# Problem details:
Among the entries below, find the lines with "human" and copy them.
>>
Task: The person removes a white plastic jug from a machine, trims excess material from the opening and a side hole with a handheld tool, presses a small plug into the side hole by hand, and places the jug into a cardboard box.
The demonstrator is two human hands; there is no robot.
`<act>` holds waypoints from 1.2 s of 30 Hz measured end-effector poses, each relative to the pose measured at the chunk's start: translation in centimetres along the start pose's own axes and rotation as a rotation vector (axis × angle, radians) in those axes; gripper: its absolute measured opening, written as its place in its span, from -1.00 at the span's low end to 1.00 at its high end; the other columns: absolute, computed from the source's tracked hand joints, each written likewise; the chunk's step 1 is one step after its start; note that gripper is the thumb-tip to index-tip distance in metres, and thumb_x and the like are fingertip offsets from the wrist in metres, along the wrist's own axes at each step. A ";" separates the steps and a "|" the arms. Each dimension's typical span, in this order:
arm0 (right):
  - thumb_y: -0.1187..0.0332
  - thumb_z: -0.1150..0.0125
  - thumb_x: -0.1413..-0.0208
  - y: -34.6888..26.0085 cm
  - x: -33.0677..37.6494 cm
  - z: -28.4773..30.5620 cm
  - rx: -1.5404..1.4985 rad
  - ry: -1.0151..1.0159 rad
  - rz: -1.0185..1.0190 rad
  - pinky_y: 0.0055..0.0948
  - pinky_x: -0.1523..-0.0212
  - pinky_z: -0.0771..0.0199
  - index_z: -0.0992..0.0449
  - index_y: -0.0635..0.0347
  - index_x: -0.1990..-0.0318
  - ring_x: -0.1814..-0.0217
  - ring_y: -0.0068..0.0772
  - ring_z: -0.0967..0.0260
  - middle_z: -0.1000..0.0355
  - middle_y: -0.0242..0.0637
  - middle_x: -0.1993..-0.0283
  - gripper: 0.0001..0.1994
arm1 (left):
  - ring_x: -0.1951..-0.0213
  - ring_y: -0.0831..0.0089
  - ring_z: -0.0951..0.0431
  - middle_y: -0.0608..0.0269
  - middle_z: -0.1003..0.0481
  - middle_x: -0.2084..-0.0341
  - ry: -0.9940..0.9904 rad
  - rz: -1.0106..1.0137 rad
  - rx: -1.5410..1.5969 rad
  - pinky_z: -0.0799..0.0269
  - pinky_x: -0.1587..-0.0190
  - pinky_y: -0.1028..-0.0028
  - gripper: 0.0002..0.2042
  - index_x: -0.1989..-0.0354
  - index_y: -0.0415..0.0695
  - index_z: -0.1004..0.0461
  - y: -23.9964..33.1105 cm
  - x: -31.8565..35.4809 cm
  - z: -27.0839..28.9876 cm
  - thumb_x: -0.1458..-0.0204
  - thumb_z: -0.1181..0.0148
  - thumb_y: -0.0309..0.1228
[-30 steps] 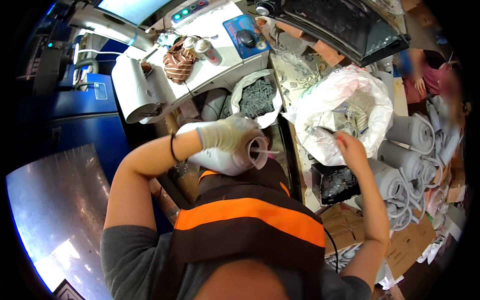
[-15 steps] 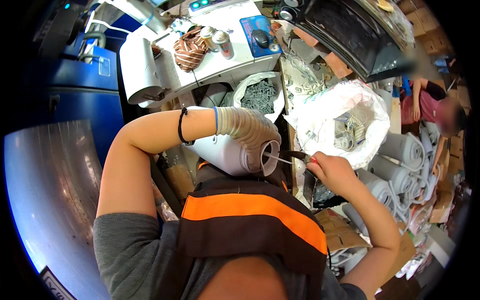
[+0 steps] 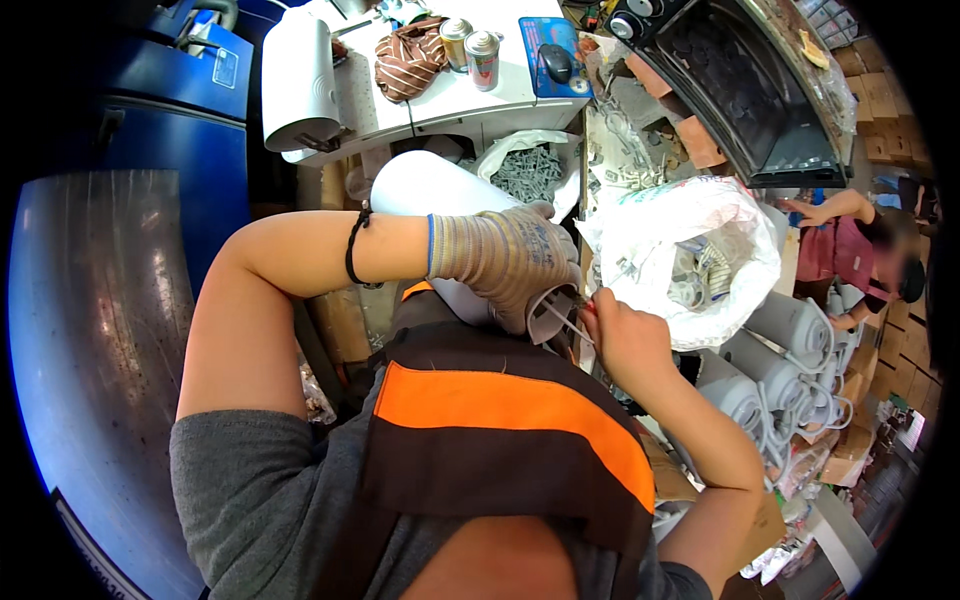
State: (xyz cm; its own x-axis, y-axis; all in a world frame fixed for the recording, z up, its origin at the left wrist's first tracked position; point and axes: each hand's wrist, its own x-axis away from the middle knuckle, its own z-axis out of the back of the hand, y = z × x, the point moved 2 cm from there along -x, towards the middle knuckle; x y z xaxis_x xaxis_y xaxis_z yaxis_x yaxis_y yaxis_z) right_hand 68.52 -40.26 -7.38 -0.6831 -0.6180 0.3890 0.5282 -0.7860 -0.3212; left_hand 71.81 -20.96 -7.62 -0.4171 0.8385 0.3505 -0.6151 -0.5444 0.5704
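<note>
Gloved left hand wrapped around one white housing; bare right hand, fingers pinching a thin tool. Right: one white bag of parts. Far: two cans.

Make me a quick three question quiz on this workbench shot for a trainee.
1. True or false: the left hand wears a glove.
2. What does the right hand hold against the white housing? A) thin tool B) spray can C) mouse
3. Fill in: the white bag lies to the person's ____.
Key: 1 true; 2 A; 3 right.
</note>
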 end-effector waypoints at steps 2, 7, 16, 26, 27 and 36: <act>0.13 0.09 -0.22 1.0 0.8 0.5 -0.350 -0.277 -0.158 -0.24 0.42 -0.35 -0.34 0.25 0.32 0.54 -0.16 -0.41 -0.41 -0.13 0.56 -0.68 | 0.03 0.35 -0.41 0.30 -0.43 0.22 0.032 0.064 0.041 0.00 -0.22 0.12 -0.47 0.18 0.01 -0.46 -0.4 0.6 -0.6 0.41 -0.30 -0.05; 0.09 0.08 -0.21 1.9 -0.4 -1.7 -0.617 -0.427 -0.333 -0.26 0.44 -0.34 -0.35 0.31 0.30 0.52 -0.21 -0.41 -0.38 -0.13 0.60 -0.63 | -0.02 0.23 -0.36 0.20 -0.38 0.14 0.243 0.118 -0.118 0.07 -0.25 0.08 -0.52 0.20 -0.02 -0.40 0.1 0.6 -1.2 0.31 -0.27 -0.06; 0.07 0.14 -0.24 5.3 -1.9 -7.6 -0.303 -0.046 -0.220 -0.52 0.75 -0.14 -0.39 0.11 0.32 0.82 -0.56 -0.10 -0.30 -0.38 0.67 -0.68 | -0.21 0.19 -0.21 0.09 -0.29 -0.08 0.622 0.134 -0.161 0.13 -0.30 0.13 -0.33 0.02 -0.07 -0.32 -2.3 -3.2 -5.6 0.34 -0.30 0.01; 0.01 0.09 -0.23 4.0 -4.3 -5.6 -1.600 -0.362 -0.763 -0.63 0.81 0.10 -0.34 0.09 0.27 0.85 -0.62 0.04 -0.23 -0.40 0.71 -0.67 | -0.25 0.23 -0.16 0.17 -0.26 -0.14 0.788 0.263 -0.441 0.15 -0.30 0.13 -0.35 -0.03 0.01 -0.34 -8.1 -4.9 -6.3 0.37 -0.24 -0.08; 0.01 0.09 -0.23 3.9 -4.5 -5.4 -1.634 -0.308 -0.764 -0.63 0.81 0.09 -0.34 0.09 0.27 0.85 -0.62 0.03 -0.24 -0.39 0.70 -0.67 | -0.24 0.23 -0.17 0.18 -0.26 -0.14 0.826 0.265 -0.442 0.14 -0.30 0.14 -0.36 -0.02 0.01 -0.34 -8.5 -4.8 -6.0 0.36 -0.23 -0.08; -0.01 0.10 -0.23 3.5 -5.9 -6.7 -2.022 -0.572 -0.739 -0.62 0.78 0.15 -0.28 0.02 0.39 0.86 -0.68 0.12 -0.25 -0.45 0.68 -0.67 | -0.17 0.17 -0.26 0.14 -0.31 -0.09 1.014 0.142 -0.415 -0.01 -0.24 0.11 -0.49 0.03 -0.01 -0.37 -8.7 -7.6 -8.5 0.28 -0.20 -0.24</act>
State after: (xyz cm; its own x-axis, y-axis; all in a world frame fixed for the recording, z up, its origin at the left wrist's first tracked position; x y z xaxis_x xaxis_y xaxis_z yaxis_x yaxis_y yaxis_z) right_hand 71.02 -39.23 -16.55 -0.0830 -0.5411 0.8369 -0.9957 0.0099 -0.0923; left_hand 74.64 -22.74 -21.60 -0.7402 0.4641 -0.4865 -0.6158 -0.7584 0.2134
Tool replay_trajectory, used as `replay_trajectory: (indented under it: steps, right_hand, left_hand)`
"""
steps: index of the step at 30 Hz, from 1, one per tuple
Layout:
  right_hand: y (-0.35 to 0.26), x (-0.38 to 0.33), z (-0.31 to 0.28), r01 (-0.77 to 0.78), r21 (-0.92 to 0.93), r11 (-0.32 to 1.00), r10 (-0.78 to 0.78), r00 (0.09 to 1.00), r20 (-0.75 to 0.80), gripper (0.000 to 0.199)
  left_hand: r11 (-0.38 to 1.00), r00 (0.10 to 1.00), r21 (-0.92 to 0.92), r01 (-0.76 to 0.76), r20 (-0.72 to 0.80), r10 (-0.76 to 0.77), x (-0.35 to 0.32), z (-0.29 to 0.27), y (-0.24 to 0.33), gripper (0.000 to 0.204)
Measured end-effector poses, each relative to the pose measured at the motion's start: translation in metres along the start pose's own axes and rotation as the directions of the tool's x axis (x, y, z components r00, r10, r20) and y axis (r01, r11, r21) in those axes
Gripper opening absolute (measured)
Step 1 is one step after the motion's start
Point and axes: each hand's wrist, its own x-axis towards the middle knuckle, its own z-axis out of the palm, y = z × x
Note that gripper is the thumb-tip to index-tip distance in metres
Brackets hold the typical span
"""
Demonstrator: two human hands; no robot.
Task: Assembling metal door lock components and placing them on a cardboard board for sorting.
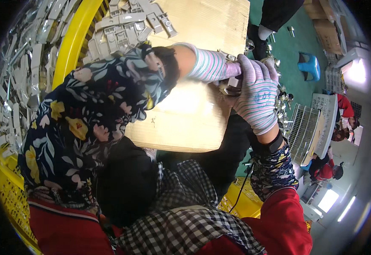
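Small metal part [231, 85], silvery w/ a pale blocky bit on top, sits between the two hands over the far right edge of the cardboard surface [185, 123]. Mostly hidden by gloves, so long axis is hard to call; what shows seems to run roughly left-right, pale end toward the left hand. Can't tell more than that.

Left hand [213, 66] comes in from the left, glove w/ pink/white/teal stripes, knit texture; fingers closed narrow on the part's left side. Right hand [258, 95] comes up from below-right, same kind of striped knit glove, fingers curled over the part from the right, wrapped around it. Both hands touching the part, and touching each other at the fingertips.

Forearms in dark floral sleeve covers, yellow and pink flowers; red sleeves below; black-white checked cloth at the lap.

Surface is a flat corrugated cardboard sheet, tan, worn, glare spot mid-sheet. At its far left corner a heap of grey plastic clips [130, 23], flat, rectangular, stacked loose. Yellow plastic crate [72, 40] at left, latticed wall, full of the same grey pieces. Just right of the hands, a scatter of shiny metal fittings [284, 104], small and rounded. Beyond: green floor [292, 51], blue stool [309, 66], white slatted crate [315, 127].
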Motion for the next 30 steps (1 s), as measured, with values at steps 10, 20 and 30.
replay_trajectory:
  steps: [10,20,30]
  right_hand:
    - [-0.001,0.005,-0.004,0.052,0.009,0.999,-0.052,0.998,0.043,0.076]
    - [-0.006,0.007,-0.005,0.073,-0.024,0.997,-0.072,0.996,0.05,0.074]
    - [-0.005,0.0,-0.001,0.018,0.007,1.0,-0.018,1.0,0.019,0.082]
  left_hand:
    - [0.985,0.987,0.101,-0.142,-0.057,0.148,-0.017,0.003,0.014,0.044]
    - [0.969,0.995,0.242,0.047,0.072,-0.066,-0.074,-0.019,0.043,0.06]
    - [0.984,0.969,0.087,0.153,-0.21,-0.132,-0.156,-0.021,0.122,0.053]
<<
# Solved problem:
The demonstrator is two human hands; there is no robot.
Demonstrator: two human hands; no robot.

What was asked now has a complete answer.